▶ Task directions: Below this sentence is a listing; return exactly its lines from the one with "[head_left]" to the one with "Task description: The", both kept, and nothing more.

** Opening Data listing block **

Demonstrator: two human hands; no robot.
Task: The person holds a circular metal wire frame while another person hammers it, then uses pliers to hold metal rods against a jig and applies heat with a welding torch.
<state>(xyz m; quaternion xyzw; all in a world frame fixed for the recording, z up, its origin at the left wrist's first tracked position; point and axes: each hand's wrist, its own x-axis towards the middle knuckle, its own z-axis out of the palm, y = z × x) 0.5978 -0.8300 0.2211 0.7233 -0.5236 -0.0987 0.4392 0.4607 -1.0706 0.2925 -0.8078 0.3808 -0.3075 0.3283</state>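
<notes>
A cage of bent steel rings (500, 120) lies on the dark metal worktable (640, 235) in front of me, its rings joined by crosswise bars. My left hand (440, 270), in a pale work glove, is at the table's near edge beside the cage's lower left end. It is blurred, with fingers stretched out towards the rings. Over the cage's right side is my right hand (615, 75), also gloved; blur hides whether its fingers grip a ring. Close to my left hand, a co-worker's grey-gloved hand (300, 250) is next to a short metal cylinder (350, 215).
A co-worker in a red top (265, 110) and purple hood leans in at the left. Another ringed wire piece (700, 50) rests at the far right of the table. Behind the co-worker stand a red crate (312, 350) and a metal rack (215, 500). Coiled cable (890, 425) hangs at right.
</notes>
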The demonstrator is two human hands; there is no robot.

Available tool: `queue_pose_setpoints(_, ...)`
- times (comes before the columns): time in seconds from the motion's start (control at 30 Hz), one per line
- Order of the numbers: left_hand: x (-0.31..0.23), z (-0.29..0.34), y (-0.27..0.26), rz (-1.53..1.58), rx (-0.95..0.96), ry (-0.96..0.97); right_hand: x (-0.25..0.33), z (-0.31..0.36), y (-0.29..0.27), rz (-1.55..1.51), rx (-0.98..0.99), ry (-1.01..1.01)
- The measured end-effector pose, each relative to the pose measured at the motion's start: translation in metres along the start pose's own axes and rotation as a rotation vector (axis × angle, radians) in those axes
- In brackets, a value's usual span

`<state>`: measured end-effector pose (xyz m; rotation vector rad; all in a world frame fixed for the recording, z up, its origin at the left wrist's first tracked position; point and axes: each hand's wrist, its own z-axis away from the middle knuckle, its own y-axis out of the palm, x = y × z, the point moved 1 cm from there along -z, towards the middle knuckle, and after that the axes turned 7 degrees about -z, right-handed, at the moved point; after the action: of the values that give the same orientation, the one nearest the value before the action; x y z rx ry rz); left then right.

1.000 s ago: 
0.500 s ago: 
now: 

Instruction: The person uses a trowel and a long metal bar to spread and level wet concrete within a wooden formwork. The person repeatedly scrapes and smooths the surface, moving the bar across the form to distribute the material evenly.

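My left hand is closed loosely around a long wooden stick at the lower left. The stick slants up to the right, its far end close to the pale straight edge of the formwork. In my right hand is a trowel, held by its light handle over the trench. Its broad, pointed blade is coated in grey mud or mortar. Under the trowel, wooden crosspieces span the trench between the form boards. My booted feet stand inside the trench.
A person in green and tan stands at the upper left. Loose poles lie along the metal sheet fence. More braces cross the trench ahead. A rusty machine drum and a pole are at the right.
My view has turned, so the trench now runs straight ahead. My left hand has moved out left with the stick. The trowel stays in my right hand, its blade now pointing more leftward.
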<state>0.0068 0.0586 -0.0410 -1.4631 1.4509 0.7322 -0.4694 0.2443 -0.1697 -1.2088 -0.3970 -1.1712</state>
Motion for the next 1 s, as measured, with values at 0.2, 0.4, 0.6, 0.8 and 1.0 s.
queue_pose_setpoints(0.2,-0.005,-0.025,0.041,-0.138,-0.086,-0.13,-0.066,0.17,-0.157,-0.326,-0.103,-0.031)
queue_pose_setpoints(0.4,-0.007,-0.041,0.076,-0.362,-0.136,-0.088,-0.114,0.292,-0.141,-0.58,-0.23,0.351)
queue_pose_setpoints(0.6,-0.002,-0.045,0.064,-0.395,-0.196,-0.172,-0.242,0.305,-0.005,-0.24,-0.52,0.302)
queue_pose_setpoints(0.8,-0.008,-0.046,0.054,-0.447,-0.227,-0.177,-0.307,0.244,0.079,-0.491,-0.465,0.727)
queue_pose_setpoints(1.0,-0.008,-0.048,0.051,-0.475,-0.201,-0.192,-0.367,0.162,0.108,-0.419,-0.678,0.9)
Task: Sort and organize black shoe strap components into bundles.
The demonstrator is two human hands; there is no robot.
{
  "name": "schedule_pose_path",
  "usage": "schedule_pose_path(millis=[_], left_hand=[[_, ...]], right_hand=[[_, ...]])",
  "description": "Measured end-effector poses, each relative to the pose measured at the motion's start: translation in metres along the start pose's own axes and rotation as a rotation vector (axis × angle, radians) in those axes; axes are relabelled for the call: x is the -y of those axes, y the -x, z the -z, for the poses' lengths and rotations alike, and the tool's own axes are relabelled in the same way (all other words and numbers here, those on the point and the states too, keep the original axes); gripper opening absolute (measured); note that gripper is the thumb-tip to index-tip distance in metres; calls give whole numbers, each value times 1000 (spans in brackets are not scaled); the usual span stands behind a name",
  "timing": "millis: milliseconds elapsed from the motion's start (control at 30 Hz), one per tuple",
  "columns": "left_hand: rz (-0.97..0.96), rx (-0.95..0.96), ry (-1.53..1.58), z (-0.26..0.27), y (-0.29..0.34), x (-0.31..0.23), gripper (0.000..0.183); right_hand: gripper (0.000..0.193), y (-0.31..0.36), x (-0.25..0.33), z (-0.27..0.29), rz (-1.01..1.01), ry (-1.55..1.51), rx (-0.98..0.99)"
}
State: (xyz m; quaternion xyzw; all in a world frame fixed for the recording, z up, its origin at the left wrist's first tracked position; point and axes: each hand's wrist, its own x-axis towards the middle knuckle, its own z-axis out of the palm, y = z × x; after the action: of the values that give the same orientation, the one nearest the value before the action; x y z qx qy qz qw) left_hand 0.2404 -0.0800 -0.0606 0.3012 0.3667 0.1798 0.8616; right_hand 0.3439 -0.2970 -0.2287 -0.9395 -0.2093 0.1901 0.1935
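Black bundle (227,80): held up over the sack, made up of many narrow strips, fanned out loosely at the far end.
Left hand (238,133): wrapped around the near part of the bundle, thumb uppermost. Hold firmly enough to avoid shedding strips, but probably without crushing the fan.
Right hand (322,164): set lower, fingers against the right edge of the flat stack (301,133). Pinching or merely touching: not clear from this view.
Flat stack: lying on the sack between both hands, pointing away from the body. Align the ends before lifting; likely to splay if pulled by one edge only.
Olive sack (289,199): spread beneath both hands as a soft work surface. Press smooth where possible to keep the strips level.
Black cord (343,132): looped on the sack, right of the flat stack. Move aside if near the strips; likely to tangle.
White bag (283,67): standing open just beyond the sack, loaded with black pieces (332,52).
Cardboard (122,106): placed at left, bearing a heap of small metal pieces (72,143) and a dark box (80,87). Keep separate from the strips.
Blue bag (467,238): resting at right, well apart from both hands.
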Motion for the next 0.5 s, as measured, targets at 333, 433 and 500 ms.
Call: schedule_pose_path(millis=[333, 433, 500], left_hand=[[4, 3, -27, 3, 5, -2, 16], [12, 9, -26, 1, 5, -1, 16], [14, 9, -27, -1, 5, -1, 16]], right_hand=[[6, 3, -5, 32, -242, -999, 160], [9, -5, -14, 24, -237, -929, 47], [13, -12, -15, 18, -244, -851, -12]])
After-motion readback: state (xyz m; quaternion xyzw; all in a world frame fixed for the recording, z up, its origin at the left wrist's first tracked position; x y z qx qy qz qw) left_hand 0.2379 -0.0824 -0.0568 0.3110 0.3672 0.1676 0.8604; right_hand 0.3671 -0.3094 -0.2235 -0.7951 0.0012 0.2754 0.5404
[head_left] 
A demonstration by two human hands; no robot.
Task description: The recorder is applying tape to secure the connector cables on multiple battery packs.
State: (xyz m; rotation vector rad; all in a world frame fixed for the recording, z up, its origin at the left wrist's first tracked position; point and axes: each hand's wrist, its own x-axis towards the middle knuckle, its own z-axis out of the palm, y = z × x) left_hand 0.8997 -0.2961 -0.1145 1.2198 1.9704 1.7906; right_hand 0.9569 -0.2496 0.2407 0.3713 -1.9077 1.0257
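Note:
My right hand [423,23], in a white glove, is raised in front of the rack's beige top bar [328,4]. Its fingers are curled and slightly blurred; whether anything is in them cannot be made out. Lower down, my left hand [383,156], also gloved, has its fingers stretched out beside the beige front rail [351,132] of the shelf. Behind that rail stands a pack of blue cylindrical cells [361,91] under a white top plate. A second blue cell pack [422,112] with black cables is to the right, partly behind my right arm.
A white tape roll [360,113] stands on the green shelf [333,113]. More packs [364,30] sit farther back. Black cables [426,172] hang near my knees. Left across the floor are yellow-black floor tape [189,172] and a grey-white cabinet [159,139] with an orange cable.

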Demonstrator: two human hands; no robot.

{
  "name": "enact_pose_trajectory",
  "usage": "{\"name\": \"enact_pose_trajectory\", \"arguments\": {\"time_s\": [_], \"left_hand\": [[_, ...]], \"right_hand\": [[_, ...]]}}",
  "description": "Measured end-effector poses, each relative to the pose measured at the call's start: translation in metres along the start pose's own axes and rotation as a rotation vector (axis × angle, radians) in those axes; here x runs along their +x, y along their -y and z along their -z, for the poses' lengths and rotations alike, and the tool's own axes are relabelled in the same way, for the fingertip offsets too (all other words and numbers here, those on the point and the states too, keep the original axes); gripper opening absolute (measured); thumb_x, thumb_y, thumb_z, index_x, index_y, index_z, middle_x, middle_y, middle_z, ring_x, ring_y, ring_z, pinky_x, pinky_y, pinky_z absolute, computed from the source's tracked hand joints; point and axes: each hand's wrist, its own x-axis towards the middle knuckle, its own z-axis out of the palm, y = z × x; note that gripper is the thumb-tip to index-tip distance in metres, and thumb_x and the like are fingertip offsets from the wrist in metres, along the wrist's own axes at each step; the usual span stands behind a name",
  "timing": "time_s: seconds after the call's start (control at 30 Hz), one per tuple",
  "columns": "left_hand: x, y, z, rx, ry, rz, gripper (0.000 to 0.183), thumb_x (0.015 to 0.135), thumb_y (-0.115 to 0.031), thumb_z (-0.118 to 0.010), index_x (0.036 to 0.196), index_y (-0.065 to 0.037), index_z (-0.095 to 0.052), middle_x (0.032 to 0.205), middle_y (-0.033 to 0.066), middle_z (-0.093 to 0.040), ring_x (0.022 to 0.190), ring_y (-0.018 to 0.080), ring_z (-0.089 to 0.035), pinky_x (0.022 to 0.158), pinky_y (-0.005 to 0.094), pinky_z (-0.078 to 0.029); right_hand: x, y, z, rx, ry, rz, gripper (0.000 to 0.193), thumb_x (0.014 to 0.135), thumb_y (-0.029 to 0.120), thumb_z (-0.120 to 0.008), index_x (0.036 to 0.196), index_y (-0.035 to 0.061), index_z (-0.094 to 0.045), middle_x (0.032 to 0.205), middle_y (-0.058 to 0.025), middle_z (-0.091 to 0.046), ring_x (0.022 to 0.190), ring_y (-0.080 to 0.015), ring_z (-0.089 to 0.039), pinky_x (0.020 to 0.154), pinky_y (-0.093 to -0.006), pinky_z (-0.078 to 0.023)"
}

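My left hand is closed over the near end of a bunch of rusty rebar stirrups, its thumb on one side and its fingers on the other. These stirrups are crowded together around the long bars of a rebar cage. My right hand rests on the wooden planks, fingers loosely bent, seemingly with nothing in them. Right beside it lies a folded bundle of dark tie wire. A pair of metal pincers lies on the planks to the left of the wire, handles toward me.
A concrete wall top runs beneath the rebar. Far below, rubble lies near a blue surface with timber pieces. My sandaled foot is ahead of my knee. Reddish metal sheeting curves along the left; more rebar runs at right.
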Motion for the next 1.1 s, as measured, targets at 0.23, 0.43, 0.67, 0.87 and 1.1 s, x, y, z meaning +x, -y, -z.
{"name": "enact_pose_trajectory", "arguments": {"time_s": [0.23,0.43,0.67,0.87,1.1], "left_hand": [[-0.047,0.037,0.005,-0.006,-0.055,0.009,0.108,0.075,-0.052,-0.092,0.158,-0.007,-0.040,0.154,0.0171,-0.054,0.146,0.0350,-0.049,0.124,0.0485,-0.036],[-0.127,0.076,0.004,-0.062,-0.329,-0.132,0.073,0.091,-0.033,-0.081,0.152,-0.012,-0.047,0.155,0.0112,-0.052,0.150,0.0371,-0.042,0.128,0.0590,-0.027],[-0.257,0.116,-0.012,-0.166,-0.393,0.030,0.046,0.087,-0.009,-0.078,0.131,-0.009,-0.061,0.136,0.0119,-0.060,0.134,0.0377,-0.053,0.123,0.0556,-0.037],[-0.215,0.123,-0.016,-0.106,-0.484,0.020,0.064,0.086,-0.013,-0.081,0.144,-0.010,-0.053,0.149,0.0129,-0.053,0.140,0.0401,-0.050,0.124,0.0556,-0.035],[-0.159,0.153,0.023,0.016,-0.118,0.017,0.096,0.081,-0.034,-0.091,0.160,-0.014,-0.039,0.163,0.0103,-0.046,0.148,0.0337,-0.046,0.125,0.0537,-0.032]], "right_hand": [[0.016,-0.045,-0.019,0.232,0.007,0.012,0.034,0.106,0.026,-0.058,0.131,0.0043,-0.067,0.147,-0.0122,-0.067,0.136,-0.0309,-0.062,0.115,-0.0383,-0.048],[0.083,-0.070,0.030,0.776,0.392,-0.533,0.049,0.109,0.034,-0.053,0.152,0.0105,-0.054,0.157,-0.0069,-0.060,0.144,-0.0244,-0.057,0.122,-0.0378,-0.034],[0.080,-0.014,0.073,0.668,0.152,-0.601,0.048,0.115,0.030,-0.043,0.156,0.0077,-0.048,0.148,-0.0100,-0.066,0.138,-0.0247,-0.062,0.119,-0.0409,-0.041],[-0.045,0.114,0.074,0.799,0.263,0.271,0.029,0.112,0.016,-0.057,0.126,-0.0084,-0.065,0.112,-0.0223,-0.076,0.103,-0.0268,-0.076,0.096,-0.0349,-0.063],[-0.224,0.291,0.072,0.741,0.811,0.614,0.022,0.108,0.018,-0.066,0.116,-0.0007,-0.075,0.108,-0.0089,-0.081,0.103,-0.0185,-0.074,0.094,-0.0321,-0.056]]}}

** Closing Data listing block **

▶ Answer box:
[head_left] 
A demonstration by two human hands; no robot.
Task description: The recorder is applying tape to secure the connector cables on multiple battery packs.

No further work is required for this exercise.